About this task >>
Exactly as given, write out the lines from the one containing "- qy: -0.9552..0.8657" through the end of the listing, with both ends included and nothing else.

•••

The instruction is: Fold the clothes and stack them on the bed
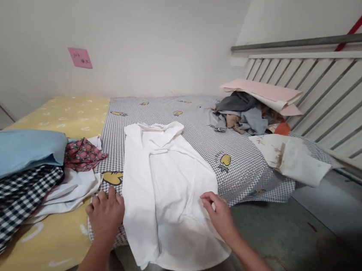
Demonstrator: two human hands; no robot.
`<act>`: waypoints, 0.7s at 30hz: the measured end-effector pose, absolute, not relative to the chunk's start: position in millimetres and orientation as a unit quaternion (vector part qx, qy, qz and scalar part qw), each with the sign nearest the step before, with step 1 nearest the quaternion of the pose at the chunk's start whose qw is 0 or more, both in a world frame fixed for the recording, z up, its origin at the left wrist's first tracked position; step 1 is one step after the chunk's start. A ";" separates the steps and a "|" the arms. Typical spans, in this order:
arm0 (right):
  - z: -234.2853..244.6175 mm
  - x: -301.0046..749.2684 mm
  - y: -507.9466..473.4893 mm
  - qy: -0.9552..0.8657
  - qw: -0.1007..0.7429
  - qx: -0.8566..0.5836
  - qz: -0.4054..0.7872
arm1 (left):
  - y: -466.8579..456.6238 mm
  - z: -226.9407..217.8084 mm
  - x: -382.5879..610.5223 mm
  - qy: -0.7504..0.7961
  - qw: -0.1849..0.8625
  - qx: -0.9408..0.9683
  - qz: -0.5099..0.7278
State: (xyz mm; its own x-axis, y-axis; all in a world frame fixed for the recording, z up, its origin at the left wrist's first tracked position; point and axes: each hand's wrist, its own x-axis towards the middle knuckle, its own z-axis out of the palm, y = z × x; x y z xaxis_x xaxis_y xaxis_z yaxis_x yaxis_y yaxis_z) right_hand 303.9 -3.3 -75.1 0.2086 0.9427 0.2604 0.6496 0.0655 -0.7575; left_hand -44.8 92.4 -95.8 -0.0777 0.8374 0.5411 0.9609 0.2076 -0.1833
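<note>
Two hands (106,211) (220,217), one white shirt (174,182), one pink wall note (80,58).

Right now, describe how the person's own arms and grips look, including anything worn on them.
The left forearm and right forearm are bare as far as they show, with no sleeves in view. The left grip and right grip are ungloved human hands. I see no ring, watch or bracelet, and no cables or clear markings.
</note>
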 end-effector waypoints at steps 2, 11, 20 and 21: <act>-78.8 300.1 -4.1 -0.676 0.321 -0.646 0.154 | 92.8 -96.2 -44.7 -0.729 0.273 -0.618 -0.110; -72.6 299.7 22.0 -0.715 0.152 -0.670 0.129 | 91.8 -94.4 -47.2 -0.711 0.301 -0.627 -0.102; 8.5 320.4 -28.9 -0.706 0.291 -0.521 0.382 | 92.0 -95.3 -49.1 -0.710 0.316 -0.622 -0.101; 3.9 313.0 -28.4 -0.722 0.240 -0.504 0.408 | 92.0 -95.8 -49.3 -0.711 0.314 -0.621 -0.104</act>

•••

Result for this task >>
  - qy: -0.9552..0.8657
  - qw: -0.1007..0.7429
  - qx: -0.8566..0.5836
  - qz: -0.4054..0.7872
arm1 (left):
  - y: -466.8579..456.6238 mm
  - z: -226.9407..217.8084 mm
  - x: -382.5879..610.5223 mm
  - qy: -0.7504..0.7961
  - qw: -0.1849..0.8625
  - qx: -0.9408..0.9683
  - qz: -0.5099..0.7278
State: (xyz mm; its own x-axis, y-axis; all in a world frame fixed for the recording, z up, its origin at the left wrist's first tracked position; point and axes: each hand's wrist, its own x-axis towards the middle knuckle, its own z-axis out of the palm, y = z × x; x y z xaxis_x xaxis_y xaxis_z yaxis_x yaxis_y yaxis_z) right_hand 303.9 -3.3 -75.1 0.2086 0.9427 0.2604 0.6496 0.0655 -0.7575; left_hand -44.8 92.4 -95.8 -0.0777 0.8374 0.5411 0.9609 0.2076 -0.1833
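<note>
Two hands (106,211) (220,217), one white shirt (174,182), one pink wall note (80,58).

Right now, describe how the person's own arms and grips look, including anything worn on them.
The left forearm and right forearm are bare as far as they show, with no sleeves in view. The left grip and right grip are ungloved human hands. I see no ring, watch or bracelet, and no cables or clear markings.
</note>
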 end-effector waypoints at steps 2, 11, 20 and 21: <act>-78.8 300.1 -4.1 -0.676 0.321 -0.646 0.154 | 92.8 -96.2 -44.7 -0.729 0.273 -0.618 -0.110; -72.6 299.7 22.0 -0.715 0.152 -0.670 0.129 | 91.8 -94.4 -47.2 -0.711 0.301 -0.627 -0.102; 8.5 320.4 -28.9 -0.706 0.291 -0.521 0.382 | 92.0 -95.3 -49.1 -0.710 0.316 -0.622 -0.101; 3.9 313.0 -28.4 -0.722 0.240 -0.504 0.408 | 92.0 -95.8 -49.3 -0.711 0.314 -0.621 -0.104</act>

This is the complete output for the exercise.